Querido/a lector lectora, ni París ni Notre Dame son una ciudad o una catedral cualquiera. Posiblemente, y por el número de visitantes, son las más importantes del mundo. Dos de las más significativas y bellas obras de la creación humana y que han ido representando a la vida y al poder: digo a la iglesia, a la monarquía, a los actuales valores del republicanismo y, sobre todo, a Francia.

Pero si París siempre valió una misa, ver como se quemaba la iglesia donde se debería celebrar provocaba dolor en el alma.

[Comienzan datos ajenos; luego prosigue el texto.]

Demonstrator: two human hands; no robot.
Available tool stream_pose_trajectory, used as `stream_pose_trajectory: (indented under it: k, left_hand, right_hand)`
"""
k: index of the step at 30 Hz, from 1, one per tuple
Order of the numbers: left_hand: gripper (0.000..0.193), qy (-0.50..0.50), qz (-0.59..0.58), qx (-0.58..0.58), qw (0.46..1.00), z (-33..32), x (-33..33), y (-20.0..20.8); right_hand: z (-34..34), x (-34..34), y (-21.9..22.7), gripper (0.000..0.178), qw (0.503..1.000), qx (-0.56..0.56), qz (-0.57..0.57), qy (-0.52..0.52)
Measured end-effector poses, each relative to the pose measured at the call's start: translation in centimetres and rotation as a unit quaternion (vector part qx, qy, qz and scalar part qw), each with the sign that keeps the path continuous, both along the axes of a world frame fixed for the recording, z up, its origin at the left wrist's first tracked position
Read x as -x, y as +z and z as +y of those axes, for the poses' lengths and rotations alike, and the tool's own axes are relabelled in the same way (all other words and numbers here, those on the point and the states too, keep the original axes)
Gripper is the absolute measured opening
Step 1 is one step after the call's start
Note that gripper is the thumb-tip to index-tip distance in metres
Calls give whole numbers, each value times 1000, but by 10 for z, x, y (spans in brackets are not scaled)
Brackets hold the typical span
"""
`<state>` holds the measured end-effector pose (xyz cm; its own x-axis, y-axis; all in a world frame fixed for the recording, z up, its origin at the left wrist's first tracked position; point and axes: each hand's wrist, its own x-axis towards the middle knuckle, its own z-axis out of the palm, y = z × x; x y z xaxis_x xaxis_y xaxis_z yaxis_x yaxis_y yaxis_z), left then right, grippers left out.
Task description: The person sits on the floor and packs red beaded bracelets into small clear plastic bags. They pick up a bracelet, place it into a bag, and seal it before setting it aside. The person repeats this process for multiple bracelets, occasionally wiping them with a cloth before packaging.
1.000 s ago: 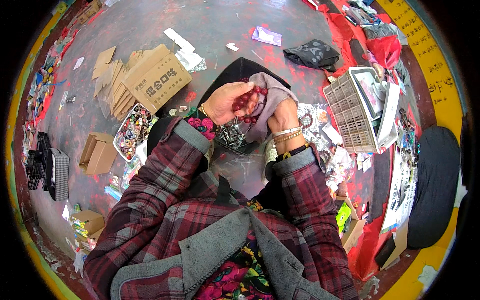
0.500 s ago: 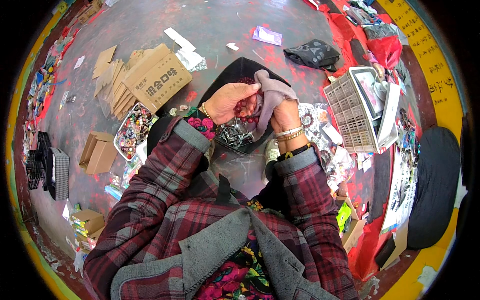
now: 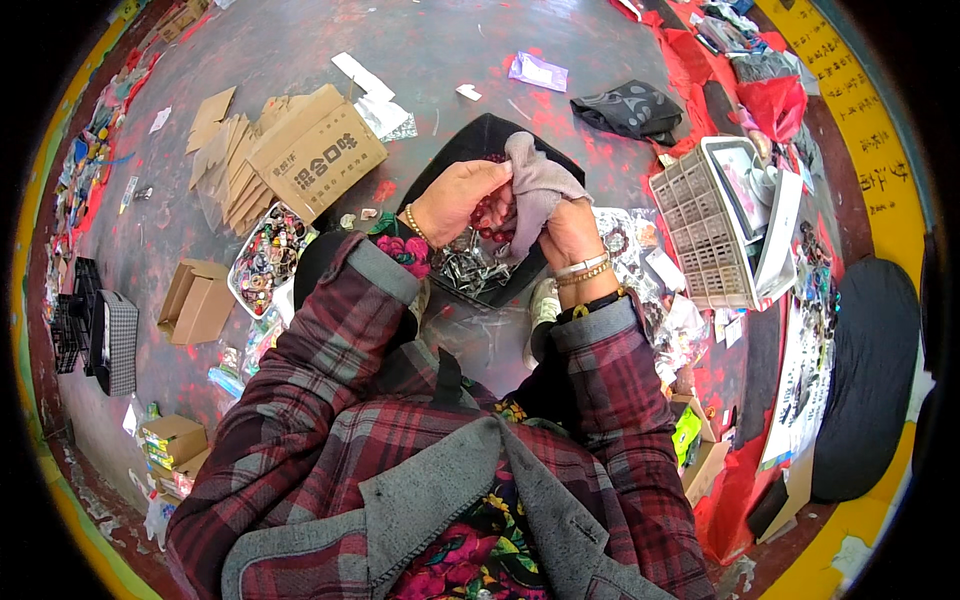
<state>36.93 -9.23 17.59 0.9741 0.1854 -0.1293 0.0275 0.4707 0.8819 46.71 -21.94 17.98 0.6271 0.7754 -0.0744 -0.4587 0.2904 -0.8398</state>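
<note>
Dark red beads (image 3: 492,217) hang in a cluster at the fingers of my left hand (image 3: 455,202), which is closed on them. My right hand (image 3: 571,234) is wrapped in and closed around a greyish-purple cloth (image 3: 538,178); the cloth drapes down next to the beads, and its upper end meets my left fingertips. Both hands are held over a black open container (image 3: 484,132) between my feet. Shiny silver metal pieces (image 3: 470,262) show inside it, below the beads. Part of the bead cluster is hidden behind the cloth and fingers.
On the left stand flattened cardboard (image 3: 315,160), a white tray of small colourful items (image 3: 268,262) and an open carton (image 3: 194,305). A beige plastic basket (image 3: 698,235) sits at right, near a dark patterned bag (image 3: 630,110) and clear plastic packets (image 3: 672,335).
The cloth has shifted slightly, its upper end now spread wider beside my left fingertips. Both hands stay nearly in place over the black container.
</note>
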Motion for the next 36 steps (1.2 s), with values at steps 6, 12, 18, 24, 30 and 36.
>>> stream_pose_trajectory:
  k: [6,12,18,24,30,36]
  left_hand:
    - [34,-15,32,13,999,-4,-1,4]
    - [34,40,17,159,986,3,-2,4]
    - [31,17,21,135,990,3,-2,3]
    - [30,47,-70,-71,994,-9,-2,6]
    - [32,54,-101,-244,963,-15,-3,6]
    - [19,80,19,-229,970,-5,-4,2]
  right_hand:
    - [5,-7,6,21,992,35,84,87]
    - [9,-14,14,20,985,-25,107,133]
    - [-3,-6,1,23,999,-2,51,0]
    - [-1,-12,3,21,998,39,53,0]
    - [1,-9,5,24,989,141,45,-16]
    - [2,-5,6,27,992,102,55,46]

Mucho más cuando las llamas en directo recordaban, como fue mi caso y el de mi familia, que vivimos en su onzieme arrosdissement, que aprendimos su lengua y con ella parte de su identidad, que nos comimos más de un bocata de camembert et saucisson, que asistimos algunos de sus hospitales para acompañar el nacimiento y la muerte de seres queridos, que tocamos la guitarra en l’Ile de la Cité, que nos compramos libros prohibidos, que estudiamos en aquellas aulas que la CGT dejaba al PCE, que participamos en las manifestaciones de la Place de la Nation por las libertades en España, etc. En definitiva, las llamas y los recuerdos nos arrancaron lágrimas, alguna reflexión e indignación.

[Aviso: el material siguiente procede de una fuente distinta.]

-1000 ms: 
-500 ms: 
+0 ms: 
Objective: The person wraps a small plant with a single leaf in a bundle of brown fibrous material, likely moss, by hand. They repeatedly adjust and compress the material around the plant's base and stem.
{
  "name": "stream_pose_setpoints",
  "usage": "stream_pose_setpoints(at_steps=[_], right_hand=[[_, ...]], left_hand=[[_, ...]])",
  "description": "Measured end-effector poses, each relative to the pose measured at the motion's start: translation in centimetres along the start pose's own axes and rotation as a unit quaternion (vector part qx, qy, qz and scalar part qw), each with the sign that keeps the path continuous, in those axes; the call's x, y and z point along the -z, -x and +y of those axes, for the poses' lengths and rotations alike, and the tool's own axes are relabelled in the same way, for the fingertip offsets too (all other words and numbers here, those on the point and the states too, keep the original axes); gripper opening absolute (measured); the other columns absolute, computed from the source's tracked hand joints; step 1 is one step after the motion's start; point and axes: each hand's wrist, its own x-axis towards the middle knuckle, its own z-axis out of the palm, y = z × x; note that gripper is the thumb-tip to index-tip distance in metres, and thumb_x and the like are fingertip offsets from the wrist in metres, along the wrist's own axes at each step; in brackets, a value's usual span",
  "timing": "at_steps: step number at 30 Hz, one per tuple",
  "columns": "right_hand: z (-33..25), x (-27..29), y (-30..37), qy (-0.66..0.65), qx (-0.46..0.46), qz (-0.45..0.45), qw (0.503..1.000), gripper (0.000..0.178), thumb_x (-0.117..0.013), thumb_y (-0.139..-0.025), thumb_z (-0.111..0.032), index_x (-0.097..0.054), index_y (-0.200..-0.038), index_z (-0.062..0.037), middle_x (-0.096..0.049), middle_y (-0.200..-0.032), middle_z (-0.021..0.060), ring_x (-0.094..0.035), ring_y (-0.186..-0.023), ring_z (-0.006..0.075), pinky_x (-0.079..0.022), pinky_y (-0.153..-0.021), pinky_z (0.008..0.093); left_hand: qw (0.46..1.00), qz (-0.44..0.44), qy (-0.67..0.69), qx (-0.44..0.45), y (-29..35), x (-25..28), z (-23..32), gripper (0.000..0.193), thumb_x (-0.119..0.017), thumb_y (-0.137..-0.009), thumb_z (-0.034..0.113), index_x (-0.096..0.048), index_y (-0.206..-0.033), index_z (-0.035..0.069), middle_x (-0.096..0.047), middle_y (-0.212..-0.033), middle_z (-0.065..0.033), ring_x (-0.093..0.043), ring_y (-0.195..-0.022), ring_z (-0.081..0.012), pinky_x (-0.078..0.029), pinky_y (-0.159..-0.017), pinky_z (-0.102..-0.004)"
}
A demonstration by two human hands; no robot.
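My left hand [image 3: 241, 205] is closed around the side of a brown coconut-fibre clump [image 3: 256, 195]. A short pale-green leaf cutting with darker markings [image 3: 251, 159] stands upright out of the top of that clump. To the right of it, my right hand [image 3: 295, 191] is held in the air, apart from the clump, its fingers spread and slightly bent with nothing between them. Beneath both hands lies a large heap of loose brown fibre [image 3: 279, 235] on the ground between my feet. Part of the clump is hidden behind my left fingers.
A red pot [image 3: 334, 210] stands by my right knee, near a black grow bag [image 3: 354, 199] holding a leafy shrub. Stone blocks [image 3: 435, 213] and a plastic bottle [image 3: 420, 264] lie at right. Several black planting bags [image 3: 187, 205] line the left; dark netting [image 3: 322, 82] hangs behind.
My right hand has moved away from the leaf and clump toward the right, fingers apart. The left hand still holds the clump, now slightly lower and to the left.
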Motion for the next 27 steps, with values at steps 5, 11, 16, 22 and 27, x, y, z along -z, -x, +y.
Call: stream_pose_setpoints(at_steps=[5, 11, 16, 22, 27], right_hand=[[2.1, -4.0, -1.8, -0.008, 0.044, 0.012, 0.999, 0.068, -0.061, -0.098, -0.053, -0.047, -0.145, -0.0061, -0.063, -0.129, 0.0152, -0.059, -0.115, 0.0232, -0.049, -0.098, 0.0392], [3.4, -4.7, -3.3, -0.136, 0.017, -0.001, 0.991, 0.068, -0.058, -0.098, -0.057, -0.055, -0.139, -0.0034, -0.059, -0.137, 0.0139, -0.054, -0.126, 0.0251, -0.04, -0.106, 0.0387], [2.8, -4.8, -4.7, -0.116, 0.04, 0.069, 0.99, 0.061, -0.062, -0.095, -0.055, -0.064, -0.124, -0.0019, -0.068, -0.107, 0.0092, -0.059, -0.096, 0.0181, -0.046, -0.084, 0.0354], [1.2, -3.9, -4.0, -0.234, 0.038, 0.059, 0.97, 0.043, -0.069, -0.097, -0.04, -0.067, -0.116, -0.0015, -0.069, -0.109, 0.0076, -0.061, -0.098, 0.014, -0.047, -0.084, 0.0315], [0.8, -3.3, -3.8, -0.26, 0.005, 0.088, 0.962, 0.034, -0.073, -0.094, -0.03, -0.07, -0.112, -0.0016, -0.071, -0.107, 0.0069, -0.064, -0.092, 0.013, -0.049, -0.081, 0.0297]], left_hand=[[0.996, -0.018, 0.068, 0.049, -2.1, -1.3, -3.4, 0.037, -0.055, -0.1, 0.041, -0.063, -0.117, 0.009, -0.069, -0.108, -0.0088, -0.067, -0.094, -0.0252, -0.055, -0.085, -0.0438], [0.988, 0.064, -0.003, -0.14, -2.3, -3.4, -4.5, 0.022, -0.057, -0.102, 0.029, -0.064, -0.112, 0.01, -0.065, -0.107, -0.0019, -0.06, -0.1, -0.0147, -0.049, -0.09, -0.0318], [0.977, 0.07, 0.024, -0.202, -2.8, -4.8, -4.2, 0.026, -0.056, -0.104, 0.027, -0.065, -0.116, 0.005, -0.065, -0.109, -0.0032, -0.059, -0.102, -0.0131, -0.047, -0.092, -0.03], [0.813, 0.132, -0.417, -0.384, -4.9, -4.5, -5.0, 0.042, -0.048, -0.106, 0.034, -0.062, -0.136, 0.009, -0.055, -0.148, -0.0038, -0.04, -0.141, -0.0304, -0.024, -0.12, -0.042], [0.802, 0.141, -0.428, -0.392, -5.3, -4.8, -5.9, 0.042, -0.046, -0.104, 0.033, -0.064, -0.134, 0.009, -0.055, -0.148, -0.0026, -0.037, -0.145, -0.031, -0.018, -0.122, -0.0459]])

Lágrimas porque ningún bien nacido debe ser insensible ante el terror que provoca ver quemarse un bien cultural de referencia mundial. Reflexión porque al expresar su vocación de volver a rehacer Notre Dame, el pueblo francés también afirma la necesidad de seguir defendiendo los valores republicanos que, aunque puedan parecer sólidos y permanentes, sino se cuidan desaparecen. Indignación, porque aprovechar el accidente para decir que algunos quieren una mezquita, es atentar contra los valores de los que hablábamos antes: el de la libertad, la igualdad y la fraternidad. En todo caso, pase lo que pase, como le decía Rick a Ilsa en la película Casablanca, «Siempre nos quedará París».